More on DMP vs SMP

To paraphrase one of my professors at  UC Davis, once you understand a problem well enough to formulate an elegant question about what it is you don't understand, you're halfway to figuring it out.  It was with this in mind that I was contacted by one of my readers with some questions about some of the differences between SMP and DMP.  Paraphrasing and obfuscating a bit, our conversation went something like this:

Reader

Could you explain a bit more about the difference between DMP and SMP?  I understand your card sorting analogy, but what does that mean for hardware?  Multi-cores?  Dual CPUS?  Both?

AppliedFEA

The answer depends a bit on your solver and solution type. The executive summary is that SMP makes most things much faster, but DMP makes some things much much faster, so long as you have enough memory to spare. What solver (Abaqus/Nastran/optistruct) And solution type (statics/frequency/transient etc) are you targeting? Depending on the answer to the previous questions DMP may not be available at all, such as if you're running Nastran SOL 106.

Reader

We run a lot of static stress analysis and modes.  We use implicit solvers such as ABAQUS/Standard, Optistruct, or MSC/MARC.  We run some ABAQUS/Explicit.

AppliedFEA

To break outside the card analogy, an FEA solution requires the solution of a sparse stiffness matrix. Depending on the solution type, there are several levels at which the solution can be broken up and solved on more than one processor at a time, given that the system solving the problem has more than one CPU core. At the lowest level, SMP/parallel, only the vector operations are parallelized. Essentially every solution type in Nastran and Optistruct can make use of this low level parallelization.
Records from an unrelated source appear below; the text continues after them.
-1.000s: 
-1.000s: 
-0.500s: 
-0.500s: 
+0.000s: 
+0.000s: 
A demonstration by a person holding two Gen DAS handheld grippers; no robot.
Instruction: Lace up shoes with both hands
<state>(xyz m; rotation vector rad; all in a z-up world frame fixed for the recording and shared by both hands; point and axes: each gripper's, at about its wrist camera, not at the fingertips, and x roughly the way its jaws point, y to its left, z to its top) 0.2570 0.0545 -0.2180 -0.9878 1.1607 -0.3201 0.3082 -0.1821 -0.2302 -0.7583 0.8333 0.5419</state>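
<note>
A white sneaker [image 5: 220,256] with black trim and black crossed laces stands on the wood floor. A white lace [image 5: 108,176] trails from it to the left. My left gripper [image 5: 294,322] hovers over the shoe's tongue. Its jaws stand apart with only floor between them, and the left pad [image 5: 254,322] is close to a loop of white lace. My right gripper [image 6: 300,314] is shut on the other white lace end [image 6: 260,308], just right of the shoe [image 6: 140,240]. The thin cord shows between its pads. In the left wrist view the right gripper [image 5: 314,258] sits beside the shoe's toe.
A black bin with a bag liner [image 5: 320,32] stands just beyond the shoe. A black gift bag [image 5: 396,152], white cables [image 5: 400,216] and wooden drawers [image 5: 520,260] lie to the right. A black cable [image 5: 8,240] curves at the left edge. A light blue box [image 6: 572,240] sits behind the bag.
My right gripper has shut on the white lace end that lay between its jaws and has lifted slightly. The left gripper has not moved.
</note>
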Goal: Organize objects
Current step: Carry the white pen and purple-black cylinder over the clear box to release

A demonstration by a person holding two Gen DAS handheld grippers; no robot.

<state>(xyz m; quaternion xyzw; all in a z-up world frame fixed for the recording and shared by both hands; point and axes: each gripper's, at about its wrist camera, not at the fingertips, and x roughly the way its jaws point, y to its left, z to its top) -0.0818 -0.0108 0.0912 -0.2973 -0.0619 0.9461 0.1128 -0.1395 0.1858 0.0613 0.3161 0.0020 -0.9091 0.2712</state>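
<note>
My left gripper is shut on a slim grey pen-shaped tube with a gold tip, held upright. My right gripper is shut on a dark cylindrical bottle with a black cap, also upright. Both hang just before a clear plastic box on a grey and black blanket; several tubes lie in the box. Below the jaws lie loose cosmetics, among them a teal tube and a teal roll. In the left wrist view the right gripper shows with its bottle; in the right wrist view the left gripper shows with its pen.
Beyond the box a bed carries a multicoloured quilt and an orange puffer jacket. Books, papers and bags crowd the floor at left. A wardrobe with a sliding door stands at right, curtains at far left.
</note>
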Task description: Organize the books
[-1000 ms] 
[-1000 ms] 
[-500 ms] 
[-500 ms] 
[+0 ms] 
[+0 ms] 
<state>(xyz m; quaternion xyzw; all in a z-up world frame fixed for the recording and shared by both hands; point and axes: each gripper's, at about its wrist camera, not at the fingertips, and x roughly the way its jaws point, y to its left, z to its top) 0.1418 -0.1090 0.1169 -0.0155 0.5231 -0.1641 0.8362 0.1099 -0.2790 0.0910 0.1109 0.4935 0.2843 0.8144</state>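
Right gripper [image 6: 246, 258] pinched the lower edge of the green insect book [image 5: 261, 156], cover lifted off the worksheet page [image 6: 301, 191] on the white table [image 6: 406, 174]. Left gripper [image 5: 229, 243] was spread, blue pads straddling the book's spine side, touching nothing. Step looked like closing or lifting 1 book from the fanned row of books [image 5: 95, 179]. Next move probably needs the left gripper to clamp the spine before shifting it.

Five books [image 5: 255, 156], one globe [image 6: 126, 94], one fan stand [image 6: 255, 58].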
You're in luck, however, as some of your solution types have the ability to be parallelized at a higher level.
For statics:
In Nastran, the domainsolver card allows a statics (sol 101) job to split with the stat method, which can assign each processor a certain number of grids or degrees of freedom. Abaqus does it's DMP split similarly, albeit solely at the element level.
For modes (eigensolver):
In Nastran SOL 103 you can use the MODES dmp method, which can split the job up at the grids, DOF, or frequency level (ie each process finds modes in a portion of the total frequency range). Abaqus can, again, split things up over the Element level.

If you're finding modes of models with large numbers of degrees of freedom, consider using an an automated multi level substructuring eigen solver instead of the more typical lanczos. Both Optistruct and MSC Nastran can use the university of Texas developed AMLS eigen solver, which can be purchased separately. All three solvers have also developed their own similar solvers, in Optistruct they call it AMSES, in Nastran they call it ACMS, and in Abaqus AMS. Speed increases of 10x or more are not unknown.

So to tie back to my typical advice, just make sure you are off the hard drive, DMP (split the level up at a high level, with each split requiring more memory) until you run out of memory or CPUs, and if there are any CPUs left after you run out of memory, use parallel/SMP to use those to split up the split at a low level.